## Prompt
Lines with "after" in the entries below: count them and reply with the number alone.

Material provided section start

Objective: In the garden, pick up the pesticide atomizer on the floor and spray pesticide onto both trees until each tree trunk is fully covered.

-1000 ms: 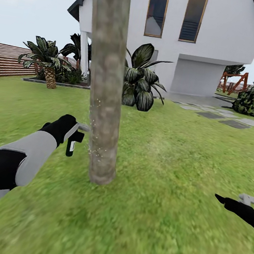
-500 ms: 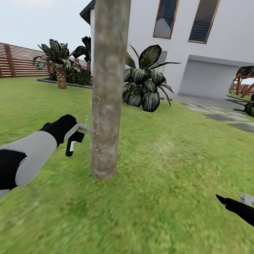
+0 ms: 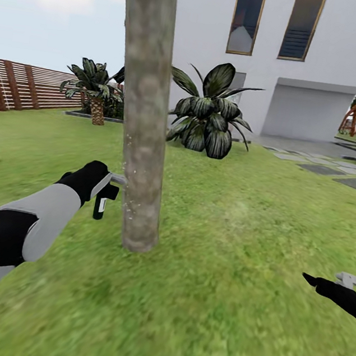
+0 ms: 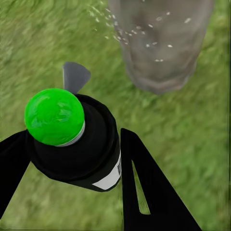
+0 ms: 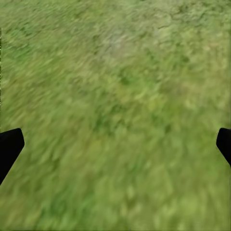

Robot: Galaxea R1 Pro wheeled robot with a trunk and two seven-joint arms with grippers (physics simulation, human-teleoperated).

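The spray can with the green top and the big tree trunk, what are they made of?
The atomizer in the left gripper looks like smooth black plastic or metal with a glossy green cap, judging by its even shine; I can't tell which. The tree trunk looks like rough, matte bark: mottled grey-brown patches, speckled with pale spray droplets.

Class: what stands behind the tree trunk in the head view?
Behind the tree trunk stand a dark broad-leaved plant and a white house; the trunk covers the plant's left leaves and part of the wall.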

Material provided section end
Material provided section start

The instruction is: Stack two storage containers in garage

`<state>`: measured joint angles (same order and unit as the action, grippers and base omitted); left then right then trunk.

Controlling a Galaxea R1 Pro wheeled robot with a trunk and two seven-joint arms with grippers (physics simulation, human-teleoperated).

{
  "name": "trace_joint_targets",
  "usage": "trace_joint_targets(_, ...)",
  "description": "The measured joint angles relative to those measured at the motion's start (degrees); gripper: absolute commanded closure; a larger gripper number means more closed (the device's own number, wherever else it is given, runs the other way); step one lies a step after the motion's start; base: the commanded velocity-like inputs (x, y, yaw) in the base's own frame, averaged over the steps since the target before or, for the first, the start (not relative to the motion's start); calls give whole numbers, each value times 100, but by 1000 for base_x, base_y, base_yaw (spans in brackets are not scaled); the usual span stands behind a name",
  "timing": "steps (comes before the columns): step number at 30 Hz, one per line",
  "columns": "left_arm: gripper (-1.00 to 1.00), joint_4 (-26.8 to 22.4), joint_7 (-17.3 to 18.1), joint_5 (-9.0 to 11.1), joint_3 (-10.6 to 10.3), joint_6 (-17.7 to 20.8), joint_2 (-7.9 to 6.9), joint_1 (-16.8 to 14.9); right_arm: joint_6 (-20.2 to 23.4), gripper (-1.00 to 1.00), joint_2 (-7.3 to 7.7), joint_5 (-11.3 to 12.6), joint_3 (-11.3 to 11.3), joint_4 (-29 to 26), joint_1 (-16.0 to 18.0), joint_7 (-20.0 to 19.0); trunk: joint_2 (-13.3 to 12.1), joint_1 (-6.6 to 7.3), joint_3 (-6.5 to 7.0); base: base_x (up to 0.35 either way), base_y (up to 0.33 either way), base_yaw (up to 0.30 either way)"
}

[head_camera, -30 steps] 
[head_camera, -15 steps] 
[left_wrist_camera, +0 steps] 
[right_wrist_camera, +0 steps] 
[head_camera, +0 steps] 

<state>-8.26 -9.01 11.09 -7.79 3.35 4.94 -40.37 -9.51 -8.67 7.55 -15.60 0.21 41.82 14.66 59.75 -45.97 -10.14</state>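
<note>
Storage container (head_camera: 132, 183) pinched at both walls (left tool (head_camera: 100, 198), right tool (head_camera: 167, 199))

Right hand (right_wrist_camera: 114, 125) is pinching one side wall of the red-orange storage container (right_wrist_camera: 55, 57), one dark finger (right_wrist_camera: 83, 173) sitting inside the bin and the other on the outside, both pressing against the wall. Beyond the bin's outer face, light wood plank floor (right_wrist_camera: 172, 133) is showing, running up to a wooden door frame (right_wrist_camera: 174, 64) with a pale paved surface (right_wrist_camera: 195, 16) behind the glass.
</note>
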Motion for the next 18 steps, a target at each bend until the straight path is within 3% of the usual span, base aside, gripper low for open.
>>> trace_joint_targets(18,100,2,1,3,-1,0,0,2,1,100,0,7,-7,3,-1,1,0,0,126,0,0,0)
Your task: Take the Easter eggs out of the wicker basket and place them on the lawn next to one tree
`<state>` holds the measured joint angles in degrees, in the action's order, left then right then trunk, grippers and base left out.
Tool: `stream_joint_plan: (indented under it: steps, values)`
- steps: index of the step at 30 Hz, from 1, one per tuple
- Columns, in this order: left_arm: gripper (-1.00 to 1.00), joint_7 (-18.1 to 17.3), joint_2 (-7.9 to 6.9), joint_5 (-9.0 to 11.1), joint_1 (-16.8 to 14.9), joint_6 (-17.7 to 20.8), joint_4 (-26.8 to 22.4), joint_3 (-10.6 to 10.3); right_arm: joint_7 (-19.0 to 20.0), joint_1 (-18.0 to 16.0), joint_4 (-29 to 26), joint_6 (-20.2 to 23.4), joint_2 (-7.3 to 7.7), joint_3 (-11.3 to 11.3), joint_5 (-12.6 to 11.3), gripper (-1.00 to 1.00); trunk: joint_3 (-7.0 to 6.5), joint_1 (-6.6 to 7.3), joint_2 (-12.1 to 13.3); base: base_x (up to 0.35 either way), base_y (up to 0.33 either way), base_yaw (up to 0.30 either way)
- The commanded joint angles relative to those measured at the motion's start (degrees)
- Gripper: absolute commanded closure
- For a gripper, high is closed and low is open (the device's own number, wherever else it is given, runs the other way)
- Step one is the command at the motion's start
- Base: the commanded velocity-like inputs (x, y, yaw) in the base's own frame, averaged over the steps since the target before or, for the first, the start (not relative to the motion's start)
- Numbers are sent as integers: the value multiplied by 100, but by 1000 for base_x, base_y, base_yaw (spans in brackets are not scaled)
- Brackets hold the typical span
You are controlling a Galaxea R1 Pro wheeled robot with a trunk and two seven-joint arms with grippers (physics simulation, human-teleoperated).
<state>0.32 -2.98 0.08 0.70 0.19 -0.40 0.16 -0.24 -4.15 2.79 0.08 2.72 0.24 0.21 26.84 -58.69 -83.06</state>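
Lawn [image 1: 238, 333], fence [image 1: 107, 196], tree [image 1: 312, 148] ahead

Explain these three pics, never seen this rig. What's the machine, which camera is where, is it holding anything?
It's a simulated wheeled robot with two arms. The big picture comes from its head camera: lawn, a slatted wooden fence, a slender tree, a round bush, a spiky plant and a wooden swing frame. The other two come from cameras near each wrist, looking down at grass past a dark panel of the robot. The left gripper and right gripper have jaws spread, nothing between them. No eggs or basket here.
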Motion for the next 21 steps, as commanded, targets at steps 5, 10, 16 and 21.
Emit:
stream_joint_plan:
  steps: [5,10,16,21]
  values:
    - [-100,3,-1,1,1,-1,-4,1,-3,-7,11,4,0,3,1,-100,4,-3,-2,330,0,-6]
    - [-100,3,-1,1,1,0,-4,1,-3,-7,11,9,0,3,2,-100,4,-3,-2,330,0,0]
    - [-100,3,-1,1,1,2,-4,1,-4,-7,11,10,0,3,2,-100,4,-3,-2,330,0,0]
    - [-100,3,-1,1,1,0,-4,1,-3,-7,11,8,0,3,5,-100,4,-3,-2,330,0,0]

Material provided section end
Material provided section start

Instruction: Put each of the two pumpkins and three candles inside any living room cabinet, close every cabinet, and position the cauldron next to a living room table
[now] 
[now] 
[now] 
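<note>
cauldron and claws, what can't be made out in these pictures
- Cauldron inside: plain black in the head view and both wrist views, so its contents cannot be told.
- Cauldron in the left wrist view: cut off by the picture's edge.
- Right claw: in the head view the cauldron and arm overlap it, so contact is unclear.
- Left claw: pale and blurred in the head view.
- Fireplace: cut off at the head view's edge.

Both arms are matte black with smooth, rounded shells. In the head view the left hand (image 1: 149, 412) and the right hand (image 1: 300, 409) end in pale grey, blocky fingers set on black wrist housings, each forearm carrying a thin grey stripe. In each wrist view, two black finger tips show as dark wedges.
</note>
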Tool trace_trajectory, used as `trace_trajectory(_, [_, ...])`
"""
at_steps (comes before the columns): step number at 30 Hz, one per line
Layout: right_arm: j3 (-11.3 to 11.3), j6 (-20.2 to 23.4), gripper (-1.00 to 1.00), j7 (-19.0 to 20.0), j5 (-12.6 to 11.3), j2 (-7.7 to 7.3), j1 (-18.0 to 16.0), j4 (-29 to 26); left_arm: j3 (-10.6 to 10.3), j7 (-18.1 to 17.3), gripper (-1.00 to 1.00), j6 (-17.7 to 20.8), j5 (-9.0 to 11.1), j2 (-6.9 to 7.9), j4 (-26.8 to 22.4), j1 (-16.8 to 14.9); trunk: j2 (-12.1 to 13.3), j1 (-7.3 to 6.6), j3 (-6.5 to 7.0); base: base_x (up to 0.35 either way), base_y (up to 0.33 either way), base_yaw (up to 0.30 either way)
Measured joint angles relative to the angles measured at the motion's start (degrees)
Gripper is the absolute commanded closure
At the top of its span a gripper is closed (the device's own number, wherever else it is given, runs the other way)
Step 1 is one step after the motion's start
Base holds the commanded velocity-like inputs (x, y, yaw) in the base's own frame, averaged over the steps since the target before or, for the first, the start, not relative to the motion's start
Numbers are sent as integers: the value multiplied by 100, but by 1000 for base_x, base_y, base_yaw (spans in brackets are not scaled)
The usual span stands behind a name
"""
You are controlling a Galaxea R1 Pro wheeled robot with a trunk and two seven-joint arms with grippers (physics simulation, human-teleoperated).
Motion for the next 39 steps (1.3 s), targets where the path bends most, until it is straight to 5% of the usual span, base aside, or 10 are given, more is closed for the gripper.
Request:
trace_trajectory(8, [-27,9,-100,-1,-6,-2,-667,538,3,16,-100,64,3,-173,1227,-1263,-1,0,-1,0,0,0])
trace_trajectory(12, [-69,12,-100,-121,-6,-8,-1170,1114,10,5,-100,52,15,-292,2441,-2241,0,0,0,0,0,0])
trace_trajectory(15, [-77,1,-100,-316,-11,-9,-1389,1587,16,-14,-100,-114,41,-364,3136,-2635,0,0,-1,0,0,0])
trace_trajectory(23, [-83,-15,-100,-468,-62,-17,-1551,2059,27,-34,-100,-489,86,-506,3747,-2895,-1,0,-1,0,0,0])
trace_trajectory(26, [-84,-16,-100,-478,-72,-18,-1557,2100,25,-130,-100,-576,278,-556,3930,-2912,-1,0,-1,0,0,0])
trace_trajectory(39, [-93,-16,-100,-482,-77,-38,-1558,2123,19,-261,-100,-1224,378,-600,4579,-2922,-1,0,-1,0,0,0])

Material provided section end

## Output for this exercise
2